13e arrêt - Prix du portfolio du reporter naturaliste
Ripan Biswas s’est vu remettre le Prix du portfolio du reporter naturaliste. Cette photo intitulée Dernière bouchée, une des six de son portfolio, a été prise dans la réserve de tigres de Buxa au Bengal-Occidental, en Inde.
Une cicindèle colorée à longues pattes domine cette macrophotographie, une technique qui permet de prendre des plans extrêmement rapprochés de sujets minuscules, comme des insectes, donnant une image plus grande que nature.

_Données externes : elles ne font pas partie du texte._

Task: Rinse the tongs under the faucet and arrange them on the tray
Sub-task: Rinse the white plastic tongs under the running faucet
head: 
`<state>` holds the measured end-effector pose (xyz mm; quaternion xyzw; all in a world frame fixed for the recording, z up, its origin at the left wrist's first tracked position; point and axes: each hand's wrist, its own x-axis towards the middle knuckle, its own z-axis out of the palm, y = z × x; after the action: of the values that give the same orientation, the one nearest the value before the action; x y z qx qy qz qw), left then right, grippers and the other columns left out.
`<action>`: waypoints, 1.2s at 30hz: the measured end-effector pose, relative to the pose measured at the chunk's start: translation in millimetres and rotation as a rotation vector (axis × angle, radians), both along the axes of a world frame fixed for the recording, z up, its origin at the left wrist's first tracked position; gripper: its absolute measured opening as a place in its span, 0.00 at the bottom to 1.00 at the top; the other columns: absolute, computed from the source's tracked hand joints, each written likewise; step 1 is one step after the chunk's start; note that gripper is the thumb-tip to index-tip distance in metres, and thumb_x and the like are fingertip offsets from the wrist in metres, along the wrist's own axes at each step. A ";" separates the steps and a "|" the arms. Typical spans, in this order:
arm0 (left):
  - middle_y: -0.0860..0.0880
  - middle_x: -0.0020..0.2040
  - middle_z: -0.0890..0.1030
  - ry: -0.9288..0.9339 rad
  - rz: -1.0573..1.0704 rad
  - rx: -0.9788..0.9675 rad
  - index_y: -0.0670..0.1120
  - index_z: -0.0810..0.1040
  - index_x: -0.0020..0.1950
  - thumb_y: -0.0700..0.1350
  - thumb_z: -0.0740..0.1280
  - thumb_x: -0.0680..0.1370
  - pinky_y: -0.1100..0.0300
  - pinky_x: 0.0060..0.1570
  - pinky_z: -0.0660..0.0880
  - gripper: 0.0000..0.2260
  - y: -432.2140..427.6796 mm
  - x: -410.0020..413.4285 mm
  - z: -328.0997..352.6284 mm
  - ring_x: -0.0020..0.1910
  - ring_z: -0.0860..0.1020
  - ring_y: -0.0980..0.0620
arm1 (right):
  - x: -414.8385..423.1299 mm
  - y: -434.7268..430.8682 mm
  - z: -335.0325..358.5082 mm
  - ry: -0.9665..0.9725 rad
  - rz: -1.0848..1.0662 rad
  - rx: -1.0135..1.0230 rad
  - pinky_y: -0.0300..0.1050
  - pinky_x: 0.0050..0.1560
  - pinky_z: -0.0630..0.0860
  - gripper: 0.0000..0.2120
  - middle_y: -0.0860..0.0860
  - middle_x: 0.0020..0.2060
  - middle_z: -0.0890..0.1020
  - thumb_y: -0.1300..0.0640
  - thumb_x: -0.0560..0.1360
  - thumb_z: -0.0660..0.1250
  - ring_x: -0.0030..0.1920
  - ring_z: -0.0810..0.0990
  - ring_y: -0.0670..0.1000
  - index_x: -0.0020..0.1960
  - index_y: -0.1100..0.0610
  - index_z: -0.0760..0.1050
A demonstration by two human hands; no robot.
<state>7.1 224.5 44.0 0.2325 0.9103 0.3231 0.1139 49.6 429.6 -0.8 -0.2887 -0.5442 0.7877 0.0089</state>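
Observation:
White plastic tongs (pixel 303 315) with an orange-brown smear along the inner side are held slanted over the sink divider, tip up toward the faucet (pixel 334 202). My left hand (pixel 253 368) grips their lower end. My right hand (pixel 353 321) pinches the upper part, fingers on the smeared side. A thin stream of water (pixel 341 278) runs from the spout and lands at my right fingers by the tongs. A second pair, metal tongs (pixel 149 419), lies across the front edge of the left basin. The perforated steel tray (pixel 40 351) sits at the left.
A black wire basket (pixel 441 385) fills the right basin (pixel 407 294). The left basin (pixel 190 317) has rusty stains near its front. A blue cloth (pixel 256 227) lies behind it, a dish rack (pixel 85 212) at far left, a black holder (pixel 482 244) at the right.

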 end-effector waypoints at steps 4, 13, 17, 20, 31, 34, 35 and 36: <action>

La cicindèle est une espèce de coléoptère au corps bleu-vert avec de grandes taches orange. Le dessous de son corps est hérissé de poils blancs. Elle a de gros yeux noirs proéminents, des mandibules redoutables et deux longues antennes. Ici, la tête de l’insecte apparaît de profil, tournée vers la droite. En y regardant de plus près, on aperçoit une petite fourmi tisserande brun jaune qui mord la patte arrière droite de la cicindèle. Ici, Ripan a privilégié une perspective au ras du sol de l’insecte marchant sur le lit sablonneux d’une rivière asséchée.
Ce combat entre deux insectes prédateurs évoque celui de David contre Goliath. Les colonies de fourmis tisserandes peuvent compter des centaines de milliers d’individus et les ouvrières, plus imposantes, se déploient pour fouiller la région à la recherche de petits invertébrés. Par contre, les cicindèles chassent en solitaire et celle-ci a déjà commencé à se délecter des petits prédateurs. La fourmi tisserande n’avait cependant pas dit son dernier mot ! Elle s’est agrippée à la patte de son gigantesque adversaire, mais la bataille était perdue d’avance. Faisant volte-face, la cicindèle a terrassé la fourmi.
Le photographe a utilisé un objectif macro de 90 mm pour réaliser ce plan rapproché des deux insectes prédateurs. Un flash annulaire permet à la cicindèle de ressortir sur le sable blanc. Ripan a choisi un champ de profondeur intermédiaire avec un réglage de f8 afin d’obtenir une image nette de la fourmi, de la patte attaquée et du corps de la cicindèle. Les cinq autres pattes du coléoptère (au premier plan et à l’arrière-plan) sont floues.
C’est ici que se termine notre parcours. Merci d’avoir visité l’exposition Le Photographe naturaliste de l’année. Nous espérons que l’exposition vous a plu et que vous apprécierez le reste de votre visite au Musée.
Points saillants
Le concours
Le Photographe naturaliste de l’année attire des dizaines de milliers de soumissions provenant de photographes de tous âges et de tous niveaux.
Les catégories reflètent l’incroyable diversité du monde naturel. Citons, par exemple, les portraits d’animaux, le milieu urbain, le comportement des oiseaux et le milieu aquatique, en plus d’une section documentaire frappante présentant les portfolios de deux photojournalistes.
Les finalistes et les gagnants sont choisis en fonction de la qualité artistique de leur composition et de l’originalité technique de leurs photos, qui se doivent aussi d’être fidèles au monde naturel. L’exposition fait ainsi ressortir toute la beauté et la fragilité de la vie sur Terre.
Prix et mentions d’honneur
Les prix décernés par Le Photographe naturaliste de l’année sont les plus prestigieux dans ce domaine de photographie. Le jury international choisit les finalistes et les gagnants à la suite d’un processus de sélection à deux tours. Les heureux élus sont annoncés lors d’une cérémonie qui se tient au Natural History Museum de Londres. Leurs photos sont réunies en une grande exposition, puis font le tour du monde.
Le Photographe naturaliste de l’année est un événement reconnu à l’international qui permet aux photographes de présenter leurs œuvres, tout en attirant l’attention sur la beauté et la valeur inestimable de notre planète.